Description of the task:
Could you filter the data below down to the lines that hold the word "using"?

Recorded data
........

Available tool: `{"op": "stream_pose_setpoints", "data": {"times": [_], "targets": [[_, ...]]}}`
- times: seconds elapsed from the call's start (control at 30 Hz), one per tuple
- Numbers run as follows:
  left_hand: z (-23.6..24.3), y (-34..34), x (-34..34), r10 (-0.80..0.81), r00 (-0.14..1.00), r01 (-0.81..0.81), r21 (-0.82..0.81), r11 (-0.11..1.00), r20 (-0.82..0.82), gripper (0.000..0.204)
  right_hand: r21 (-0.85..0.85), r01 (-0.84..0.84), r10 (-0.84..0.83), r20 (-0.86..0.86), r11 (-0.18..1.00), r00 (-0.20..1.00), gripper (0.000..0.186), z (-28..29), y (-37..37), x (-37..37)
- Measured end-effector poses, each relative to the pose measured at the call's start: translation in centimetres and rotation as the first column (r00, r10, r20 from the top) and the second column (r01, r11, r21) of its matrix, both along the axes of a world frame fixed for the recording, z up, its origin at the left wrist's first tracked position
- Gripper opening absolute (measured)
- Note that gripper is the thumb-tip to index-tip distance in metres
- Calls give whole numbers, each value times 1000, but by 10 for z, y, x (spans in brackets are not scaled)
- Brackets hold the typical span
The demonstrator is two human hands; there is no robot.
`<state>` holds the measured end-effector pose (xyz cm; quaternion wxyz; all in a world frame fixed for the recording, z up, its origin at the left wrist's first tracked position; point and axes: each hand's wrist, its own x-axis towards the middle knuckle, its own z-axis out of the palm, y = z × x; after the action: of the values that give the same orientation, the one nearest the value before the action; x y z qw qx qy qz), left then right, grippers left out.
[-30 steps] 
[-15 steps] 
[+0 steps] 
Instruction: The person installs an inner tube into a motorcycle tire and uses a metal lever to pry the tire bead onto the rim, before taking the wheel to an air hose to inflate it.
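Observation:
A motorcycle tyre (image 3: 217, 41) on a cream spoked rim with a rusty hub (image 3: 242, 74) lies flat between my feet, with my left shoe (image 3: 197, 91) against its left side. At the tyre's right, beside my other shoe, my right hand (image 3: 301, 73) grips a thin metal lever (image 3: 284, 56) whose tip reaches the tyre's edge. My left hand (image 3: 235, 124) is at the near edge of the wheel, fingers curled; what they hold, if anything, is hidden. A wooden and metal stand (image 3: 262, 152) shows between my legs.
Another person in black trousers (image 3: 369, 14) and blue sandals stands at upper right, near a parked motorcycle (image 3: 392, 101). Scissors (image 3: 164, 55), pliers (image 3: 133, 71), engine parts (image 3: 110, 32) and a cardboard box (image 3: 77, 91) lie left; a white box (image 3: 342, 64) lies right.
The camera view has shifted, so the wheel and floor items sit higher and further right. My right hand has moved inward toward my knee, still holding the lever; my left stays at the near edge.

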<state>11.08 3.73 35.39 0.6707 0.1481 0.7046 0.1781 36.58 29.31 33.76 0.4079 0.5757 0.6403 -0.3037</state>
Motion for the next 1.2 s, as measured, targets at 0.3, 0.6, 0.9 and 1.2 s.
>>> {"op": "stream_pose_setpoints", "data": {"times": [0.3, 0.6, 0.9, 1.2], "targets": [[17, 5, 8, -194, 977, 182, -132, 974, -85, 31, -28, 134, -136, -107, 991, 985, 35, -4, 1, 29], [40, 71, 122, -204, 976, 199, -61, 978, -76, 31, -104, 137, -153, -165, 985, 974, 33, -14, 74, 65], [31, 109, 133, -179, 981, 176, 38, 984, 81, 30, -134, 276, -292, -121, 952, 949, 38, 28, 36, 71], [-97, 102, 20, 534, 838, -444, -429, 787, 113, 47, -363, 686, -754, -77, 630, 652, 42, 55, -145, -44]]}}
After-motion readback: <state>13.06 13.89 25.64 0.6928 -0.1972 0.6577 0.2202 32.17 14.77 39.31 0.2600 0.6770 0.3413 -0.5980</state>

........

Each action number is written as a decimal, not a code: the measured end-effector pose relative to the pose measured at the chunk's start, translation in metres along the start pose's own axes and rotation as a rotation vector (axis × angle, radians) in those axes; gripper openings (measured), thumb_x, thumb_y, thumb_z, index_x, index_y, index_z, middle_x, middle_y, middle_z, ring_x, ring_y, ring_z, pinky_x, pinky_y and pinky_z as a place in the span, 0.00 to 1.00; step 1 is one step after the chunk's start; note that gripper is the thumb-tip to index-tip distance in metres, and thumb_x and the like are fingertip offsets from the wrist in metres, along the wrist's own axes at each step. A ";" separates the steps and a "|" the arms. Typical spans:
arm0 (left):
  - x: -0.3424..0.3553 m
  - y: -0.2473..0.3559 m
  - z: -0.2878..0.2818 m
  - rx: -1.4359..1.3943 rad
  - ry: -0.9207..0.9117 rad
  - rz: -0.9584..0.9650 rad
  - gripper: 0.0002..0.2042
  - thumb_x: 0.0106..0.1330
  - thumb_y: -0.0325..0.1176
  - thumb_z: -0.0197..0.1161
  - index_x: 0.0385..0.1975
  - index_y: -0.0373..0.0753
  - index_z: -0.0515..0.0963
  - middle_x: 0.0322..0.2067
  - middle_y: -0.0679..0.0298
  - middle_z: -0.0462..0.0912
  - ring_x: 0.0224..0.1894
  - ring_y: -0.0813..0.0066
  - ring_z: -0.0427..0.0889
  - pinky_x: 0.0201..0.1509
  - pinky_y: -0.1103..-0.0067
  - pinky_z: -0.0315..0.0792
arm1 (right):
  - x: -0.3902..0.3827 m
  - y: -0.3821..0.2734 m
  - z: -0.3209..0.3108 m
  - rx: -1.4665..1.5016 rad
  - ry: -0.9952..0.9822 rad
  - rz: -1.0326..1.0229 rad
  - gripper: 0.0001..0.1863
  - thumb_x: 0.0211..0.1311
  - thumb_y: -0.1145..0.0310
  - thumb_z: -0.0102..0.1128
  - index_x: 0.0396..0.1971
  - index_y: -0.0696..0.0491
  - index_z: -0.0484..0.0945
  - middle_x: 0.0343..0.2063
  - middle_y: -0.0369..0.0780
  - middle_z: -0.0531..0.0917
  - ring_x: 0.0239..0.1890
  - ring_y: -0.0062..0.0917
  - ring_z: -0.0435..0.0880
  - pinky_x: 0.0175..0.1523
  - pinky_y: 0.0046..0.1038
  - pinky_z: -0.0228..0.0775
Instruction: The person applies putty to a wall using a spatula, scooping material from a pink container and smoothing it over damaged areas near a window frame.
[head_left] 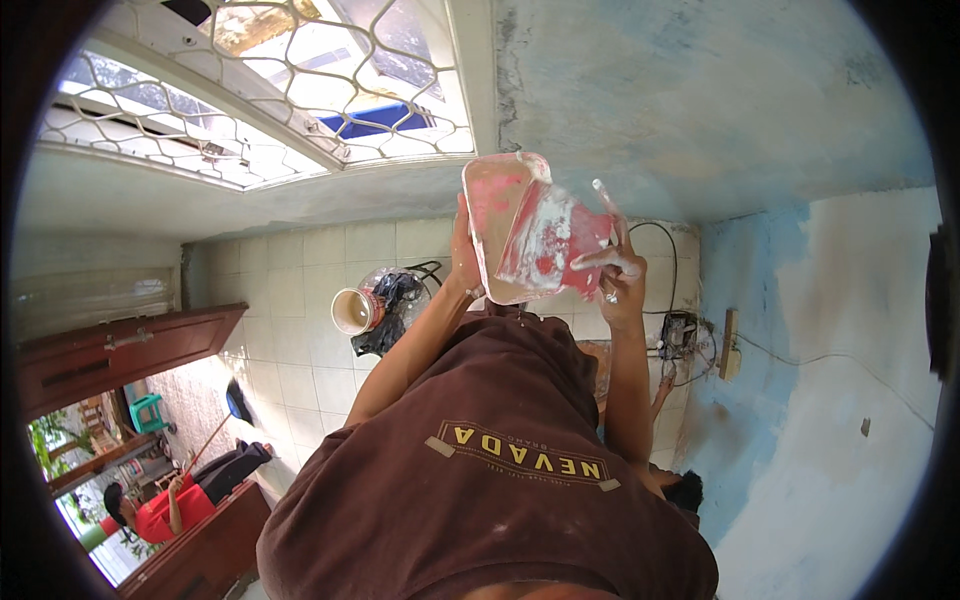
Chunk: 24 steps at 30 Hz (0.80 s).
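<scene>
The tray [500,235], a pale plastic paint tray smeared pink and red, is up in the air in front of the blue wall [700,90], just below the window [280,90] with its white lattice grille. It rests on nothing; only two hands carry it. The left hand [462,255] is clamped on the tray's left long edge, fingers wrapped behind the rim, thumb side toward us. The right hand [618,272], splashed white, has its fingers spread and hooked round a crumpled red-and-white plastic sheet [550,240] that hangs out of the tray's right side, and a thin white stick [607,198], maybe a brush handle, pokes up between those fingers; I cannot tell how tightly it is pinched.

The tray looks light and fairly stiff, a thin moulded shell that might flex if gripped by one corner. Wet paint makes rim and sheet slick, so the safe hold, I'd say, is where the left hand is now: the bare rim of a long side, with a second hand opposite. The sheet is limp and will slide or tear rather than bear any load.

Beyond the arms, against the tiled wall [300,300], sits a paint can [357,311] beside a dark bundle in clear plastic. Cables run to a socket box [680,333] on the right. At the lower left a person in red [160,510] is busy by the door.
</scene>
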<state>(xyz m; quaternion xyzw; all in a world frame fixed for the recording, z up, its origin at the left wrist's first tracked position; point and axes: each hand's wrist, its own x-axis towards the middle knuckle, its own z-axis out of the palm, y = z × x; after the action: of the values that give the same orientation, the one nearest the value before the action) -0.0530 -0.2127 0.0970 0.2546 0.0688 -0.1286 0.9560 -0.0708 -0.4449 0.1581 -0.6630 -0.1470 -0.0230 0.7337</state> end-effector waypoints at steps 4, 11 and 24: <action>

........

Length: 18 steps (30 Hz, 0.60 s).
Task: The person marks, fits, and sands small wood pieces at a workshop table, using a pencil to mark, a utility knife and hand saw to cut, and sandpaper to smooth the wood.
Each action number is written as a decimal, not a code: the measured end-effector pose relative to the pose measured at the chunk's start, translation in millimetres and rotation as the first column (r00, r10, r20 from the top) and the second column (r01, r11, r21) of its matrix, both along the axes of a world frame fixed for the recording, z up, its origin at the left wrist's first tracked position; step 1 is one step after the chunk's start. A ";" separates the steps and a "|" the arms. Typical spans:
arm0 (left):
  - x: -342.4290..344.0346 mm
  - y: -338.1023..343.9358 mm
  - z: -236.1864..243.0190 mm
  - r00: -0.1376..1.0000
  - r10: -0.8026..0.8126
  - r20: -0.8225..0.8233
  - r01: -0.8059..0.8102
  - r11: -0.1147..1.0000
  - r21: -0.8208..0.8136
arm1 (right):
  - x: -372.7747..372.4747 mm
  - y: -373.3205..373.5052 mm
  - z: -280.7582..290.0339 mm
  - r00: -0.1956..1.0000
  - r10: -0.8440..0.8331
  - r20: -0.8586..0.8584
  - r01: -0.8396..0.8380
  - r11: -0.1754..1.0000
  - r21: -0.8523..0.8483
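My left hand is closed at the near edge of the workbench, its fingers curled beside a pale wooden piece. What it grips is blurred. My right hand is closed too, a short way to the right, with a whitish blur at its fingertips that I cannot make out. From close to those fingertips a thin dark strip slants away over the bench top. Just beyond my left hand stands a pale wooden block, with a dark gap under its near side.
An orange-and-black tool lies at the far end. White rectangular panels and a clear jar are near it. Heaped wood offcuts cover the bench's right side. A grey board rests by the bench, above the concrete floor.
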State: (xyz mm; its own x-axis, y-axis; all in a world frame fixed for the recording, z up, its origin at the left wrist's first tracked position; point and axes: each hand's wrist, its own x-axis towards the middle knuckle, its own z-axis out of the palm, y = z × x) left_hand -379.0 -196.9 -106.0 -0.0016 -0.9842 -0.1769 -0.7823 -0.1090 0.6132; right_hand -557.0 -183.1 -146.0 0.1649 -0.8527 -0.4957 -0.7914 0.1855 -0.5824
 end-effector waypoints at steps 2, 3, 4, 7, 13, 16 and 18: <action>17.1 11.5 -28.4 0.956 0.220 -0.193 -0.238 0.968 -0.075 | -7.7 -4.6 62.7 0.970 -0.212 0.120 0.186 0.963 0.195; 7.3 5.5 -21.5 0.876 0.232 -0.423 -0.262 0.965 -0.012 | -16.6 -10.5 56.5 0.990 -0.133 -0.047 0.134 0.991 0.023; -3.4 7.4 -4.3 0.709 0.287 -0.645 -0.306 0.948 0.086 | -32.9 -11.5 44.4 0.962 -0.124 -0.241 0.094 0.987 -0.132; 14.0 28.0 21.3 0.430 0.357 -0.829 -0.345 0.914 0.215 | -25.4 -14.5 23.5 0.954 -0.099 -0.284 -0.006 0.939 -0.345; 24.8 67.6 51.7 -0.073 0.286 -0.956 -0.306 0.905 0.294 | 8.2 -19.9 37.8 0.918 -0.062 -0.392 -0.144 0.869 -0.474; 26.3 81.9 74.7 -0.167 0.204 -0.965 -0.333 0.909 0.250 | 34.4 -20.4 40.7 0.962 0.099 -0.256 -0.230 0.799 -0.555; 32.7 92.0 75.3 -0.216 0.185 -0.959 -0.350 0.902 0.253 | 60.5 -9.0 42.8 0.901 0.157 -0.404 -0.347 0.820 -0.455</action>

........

Task answer:
Instruction: The person applies putty to a wall using a spatula, scooping material from a pink container and smoothing it over damaged areas near a window frame.
Task: The person marks, fits, and sands small wood pieces at a workshop table, using a pencil to mark, a utility knife and hand saw to cut, and sandpaper to smooth the wood.

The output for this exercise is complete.